I’ve been running into dying and death everywhere.
The unexpected and shocking death of a friend, not close but present in my life for over fifteen years, still unsettles me, forcing me to ponder how life can take such twists and turnings.
As I often do, I seek wisdom through reading, discovering The Wild Edge of Sorrow: Rituals of Renewal and the Sacred Work of Grief by Francis Weller. He emphasizes the crucial role that enlivening ritual can play in our lives, how far we are from incorporating life giving ritual into the fabric of our lives, and the cost of our soul’s disconnection to others and to the creation. I am challenged once again to incorporate ritual more intentionally. I pause in this writing to light the candle I keep beside my computer and to hold my clear glass archetypal Jerusalem cross to my heart, inviting the Great Spirits of Earth, Air, Fire and Water to guide me. Writing faithfully is one of the meaningful rituals which I neglect at great cost to my soul.

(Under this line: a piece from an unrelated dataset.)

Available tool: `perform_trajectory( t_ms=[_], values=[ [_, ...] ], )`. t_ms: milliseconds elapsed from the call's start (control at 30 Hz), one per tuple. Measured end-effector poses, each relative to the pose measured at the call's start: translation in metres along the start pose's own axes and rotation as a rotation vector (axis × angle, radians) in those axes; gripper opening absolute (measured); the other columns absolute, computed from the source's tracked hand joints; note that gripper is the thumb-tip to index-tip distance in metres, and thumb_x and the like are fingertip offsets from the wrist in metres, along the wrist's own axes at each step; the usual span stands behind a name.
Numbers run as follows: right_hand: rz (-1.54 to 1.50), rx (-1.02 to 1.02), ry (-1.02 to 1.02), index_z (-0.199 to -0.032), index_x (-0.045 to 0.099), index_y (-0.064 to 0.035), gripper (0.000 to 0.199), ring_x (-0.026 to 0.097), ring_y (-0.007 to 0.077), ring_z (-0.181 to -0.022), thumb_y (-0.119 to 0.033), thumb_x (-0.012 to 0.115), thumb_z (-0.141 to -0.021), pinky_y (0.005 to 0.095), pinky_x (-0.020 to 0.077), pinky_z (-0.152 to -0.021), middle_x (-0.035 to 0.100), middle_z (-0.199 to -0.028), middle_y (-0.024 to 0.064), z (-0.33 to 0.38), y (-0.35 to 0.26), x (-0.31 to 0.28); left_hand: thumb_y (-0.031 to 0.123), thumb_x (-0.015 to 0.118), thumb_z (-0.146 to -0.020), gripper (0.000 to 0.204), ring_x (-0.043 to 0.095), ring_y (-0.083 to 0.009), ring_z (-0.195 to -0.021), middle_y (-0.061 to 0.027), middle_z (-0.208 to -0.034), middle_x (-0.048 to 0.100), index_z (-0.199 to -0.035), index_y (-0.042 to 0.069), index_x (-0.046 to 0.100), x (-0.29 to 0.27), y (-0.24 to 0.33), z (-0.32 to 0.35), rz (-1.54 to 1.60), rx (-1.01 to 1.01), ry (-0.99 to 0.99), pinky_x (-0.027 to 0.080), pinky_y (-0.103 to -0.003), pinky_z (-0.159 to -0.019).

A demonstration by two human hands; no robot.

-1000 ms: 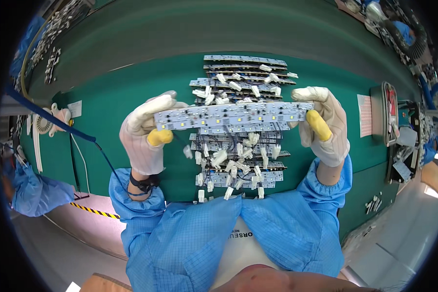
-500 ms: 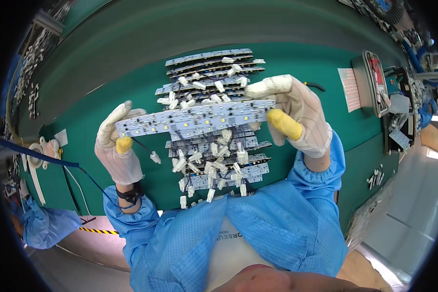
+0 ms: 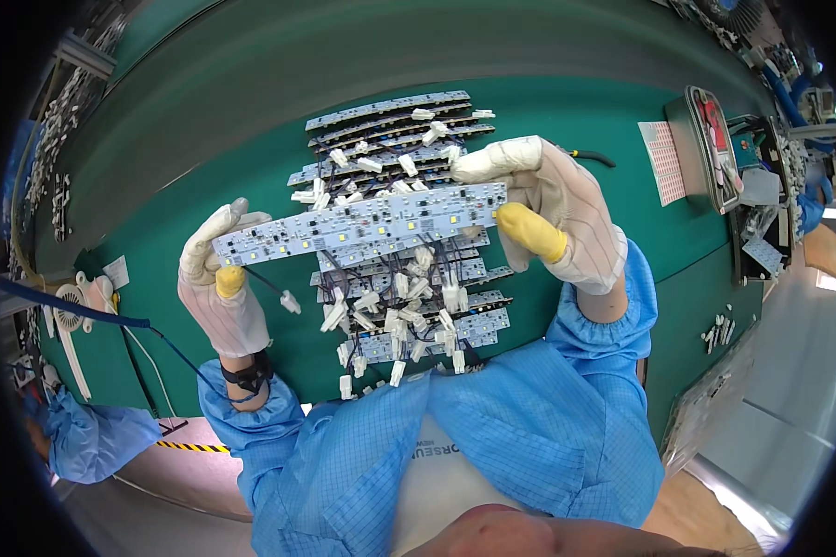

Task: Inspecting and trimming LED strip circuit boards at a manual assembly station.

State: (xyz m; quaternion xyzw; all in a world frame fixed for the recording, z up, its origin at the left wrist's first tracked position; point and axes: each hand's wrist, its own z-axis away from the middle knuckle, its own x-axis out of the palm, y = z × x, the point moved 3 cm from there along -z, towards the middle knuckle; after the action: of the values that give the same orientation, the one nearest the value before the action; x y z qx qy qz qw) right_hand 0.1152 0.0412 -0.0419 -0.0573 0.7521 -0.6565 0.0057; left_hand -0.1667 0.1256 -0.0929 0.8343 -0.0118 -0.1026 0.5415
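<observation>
A long white LED circuit board [image 3: 362, 223] is held up by its two ends between my gloved hands. My left hand [image 3: 225, 278] pinches the left end, with a yellow cover on the thumb. At the right end my right hand [image 3: 562, 218] grips it between a yellow-covered thumb and the fingers. From the board's left part a dark wire hangs down to a white connector [image 3: 290, 302]. Behind and below it, rows of similar circuit boards [image 3: 390, 119] lie stacked on the green mat, many white connectors [image 3: 418, 288] spread over them.
At the right stand a metal tin [image 3: 701, 153] and a sheet of small pink labels [image 3: 661, 162]. Loose white connectors [image 3: 718, 332] lie near the right edge. A small white fan [image 3: 70, 306] sits at the left. A blue cord [image 3: 74, 304] runs to my left wrist.
Both hands and the held board have shifted slightly left in the view, and the board's face is turned more toward me. The grip on both ends stays the same.
</observation>
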Motion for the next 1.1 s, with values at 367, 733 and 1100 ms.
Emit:
perform_trajectory(
  t_ms=[367,733,1100],
  values=[
    [0.178,-0.014,0.02,-0.115,0.049,0.0071,0.034,0.063,0.0146,-0.066,-0.01,0.058,-0.087,0.0227,0.0496,-0.054,0.06,-0.099,0.0151,-0.008,0.013,0.002,0.036,0.061,-0.087,0.05,0.066,-0.0333,-0.089,-0.023,-0.092,0.065,-0.115,-0.004,0.048,0.0,0.001,0.017,0.123,0.257,0.077,0.049,-0.048,-0.09],
    [0.36,-0.13,-0.037,-0.101,0.059,-0.0006,0.025,0.06,0.0112,-0.069,-0.016,0.066,-0.083,0.0237,0.0495,-0.059,0.061,-0.085,0.0055,-0.016,0.024,-0.001,0.03,0.059,-0.089,0.042,0.067,-0.0345,-0.088,-0.0209,-0.085,0.067,-0.115,-0.002,0.05,0.004,0.013,0.021,0.001,0.518,-0.115,0.045,-0.049,-0.093],
    [0.282,-0.006,-0.036,-0.108,0.056,-0.0011,0.025,0.056,0.0105,-0.063,-0.015,0.058,-0.087,0.0227,0.0455,-0.052,0.059,-0.091,0.0067,-0.011,0.023,-0.006,0.032,0.061,-0.088,0.047,0.065,-0.0349,-0.094,-0.0238,-0.093,0.066,-0.114,-0.005,0.05,0.01,0.011,0.026,0.062,0.413,-0.124,0.045,-0.049,-0.093]
  ],
)
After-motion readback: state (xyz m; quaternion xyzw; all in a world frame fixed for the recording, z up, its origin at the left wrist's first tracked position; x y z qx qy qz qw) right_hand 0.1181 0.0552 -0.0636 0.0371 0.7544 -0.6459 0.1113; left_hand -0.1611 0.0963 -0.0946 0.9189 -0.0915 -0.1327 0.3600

I am also reading Being Mortal: Medicine and what matters in the end by Atul Gawande during this week of the anniversaries of the deaths of my late husband 14 years ago and of my mother 41 years ago. Once again I am experiencing the mystical nature of their living and of their dying which deepens my understanding of, connection with, and love for them. Their presence is alive in me and supports and encourages me to write. Being Mortal affirms this remembering and reminds me of the crucial need to bring consciousness/awareness to our intentions for living fully and of our preparing to live well into our dying.
Watching the DVD/youtube video “Griefwalker”, pushed me further into considering the choices we have about how we live and how we can accompany people who are encountering dying and death. Canadian Stephen Jenkinson, the Griefwalker who was theologically educated at Harvard Divinity School, believes that we cannot love life if we do not embrace death. This is a haunting, poetic depiction of encounters with and conversations about dying and death–and life.
I think of Ira Byock’s The Four Things That Matter Most: A Book About Living recommended by the hospice social worker when my older brother was dying of pancreatic cancer. The four things: “Please forgive me,” “I forgive you,” “Thank you,” and “I love you.” Words that define a courageous and cleansing process for both the person dying and those who care about that person.
I will come back to my interest in living well into dying in future blogs. In the meantime, I invite responses of any length so that I continue to write in the company of others. Thank you.